New Word malware: Invoice #47865


MX Lab, http://www.mxlab.eu, started to intercept a new malware distribution campaign by email with the subject “Invoice #47865” (numbers will change with each email).

This email is send from the spoofed addresses and has the following bodies (only a few samples published below):

Hello,

Please find attached invoice #85666705 for your attention.

Regards,
Amelia Becker
Product Administrator
NOVA RESOURCES LTD

Hello,

Please find attached invoice #47865 for your attention.

Regards,
Bettye Swanson
Product Administrator
JARDINE LLOYD THOMPSON GROUP

Hello,

Please find attached invoice #16282 for your attention.

Regards,
Alexis Dorsey
Product Administrator
Firstsource

Hello,

Please find attached invoice #07485590 for your attention.

Regards,
Olive Vega
Product Administrator
ASOS

Hello,

Please find attached invoice #182 for your attention.

Regards,
Nannie Mullins
Product Administrator
ACTUAL EXPERIENCE PLC

Hello,

Please find attached invoice #790009 for your attention.

Regards,
Darius Stephenson
Product Administrator
SVG CAPITA

The attached file INVOICE-UK-UK0704-7382-JARDINE LLOYD THOMPSON GROUP.doc is a Word file with malicious macro. Please note that the filenmae will change in accordance with the company name that is being used in the email body.

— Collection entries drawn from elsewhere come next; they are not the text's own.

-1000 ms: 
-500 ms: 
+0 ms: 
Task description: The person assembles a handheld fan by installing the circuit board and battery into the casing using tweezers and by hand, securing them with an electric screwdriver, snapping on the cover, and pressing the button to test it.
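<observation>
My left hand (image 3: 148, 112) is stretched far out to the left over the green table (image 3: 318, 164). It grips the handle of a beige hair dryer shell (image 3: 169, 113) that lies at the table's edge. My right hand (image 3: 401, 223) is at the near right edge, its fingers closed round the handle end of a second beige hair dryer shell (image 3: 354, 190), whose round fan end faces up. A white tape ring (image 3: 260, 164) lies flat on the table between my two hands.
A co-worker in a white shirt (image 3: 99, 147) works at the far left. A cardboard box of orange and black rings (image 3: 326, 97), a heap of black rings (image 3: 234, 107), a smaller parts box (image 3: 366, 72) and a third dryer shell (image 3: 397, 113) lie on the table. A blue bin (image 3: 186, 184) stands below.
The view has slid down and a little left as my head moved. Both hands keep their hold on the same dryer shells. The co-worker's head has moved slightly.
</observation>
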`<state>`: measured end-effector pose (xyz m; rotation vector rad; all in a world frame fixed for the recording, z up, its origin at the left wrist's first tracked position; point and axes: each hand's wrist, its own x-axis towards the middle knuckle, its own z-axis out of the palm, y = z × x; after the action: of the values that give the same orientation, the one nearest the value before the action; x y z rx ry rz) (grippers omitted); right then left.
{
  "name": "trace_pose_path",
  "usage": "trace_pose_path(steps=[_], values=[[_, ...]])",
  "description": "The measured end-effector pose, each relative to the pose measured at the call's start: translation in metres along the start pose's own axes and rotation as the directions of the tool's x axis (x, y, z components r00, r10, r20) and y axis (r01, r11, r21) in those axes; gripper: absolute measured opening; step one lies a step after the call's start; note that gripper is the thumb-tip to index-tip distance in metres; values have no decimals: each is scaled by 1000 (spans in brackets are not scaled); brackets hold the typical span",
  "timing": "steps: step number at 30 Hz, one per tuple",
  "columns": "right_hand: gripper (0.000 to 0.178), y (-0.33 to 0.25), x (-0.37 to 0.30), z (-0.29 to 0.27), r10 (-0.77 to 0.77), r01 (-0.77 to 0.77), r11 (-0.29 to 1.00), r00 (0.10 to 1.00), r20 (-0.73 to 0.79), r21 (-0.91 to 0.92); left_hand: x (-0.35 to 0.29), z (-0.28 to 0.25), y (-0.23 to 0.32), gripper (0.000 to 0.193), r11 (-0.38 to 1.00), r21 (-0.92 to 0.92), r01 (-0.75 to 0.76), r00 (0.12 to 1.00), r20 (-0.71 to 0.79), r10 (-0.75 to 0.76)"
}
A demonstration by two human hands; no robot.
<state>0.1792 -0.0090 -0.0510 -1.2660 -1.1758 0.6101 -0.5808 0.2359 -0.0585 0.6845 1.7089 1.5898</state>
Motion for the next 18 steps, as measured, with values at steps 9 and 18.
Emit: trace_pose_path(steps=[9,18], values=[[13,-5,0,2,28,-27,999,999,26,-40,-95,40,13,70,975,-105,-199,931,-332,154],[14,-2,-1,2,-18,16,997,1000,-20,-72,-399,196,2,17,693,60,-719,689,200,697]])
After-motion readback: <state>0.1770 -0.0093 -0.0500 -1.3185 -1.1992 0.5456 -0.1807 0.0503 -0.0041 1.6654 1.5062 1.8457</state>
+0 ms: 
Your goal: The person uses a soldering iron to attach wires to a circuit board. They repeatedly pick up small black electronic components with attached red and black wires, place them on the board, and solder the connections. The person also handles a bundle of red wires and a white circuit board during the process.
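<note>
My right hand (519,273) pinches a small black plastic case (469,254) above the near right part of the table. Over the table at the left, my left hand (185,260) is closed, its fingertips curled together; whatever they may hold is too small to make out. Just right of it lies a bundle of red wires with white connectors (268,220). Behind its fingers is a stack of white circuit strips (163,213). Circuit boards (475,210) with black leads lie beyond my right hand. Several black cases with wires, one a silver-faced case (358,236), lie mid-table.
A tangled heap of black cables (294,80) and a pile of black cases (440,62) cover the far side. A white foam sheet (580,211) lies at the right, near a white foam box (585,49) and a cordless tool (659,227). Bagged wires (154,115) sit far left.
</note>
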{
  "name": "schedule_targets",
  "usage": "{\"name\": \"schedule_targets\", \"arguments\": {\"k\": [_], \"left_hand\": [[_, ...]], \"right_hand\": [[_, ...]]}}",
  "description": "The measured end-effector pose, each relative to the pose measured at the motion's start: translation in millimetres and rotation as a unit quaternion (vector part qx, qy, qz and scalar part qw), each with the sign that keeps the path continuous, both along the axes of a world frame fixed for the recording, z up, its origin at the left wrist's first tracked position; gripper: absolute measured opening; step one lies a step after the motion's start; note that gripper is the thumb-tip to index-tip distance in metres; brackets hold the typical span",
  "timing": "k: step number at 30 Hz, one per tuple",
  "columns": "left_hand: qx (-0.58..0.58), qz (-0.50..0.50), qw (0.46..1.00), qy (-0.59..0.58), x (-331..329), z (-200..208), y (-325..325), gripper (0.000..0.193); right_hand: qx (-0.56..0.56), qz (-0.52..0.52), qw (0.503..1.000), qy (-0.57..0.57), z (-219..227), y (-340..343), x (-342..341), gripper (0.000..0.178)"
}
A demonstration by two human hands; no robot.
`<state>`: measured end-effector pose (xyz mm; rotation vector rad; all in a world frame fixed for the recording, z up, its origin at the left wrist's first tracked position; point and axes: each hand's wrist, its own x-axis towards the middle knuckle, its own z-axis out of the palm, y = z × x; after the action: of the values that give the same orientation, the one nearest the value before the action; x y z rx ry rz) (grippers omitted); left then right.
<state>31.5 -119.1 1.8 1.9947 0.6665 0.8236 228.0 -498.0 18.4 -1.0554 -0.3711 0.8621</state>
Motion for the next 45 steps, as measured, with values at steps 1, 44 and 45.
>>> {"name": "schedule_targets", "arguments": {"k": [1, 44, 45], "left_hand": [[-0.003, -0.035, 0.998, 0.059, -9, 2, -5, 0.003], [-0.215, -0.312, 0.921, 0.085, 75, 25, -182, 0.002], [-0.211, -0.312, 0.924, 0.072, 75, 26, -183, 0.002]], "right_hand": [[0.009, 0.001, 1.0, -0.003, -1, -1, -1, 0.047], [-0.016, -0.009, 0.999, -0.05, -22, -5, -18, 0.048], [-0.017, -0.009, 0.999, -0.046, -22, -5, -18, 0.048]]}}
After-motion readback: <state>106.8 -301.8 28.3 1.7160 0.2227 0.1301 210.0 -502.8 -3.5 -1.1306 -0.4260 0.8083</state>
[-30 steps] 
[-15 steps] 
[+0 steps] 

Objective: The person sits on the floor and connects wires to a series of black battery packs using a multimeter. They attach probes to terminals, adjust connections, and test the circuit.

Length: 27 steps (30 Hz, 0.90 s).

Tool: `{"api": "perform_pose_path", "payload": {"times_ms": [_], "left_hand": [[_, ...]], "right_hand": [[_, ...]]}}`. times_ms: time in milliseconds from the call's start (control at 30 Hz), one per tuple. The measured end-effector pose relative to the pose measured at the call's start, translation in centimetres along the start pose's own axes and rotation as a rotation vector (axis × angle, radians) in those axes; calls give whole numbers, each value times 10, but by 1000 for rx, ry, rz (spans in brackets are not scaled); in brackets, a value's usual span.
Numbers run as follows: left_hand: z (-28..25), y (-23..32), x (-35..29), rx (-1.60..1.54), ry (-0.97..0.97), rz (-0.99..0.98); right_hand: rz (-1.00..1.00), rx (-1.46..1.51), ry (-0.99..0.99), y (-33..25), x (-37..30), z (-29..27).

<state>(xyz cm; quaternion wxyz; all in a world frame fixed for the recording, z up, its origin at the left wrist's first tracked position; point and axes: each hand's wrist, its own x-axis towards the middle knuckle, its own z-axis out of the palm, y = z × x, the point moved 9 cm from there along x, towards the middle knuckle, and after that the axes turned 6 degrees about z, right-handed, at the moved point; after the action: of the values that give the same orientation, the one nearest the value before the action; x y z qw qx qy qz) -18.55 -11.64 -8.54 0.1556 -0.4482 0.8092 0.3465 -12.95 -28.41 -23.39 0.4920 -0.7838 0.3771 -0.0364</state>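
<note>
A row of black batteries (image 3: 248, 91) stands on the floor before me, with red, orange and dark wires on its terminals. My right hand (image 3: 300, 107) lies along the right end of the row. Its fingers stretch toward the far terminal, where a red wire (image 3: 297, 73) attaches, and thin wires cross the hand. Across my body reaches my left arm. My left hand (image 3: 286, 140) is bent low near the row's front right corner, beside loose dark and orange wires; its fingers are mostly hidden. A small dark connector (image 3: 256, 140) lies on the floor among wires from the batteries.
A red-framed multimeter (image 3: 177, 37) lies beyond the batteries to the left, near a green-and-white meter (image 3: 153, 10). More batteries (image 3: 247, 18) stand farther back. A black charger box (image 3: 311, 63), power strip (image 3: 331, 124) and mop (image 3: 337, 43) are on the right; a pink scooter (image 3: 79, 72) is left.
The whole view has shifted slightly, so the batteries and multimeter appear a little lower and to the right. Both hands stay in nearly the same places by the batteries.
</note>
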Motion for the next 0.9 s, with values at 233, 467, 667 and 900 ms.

The malware is detected as W97M/DLoader.A, Trojan-Downloader:W97M/Dridex.S, Trojan.Script.Agent.dowdin or CXmail/OleDl-A by 5 of the 54 AV engines at Virus Total.

The malicious file sanders.exe will be downloaded from the following host:

hxxp://apex.godreal.org/motoko/kusanagi.php

Use the Virus Total or Malwr for more detailed information.
SHA256: 78d1d34b14667a4aba12dccbd572f4b78cc1e59ad71517a683a4c5102496ebfa

The malware is detected as UDS:DangerousObject.Multi.Generic or HEUR/QVM07.1.Malware.Gen by 2 of the 54 AV engines at Virus Total.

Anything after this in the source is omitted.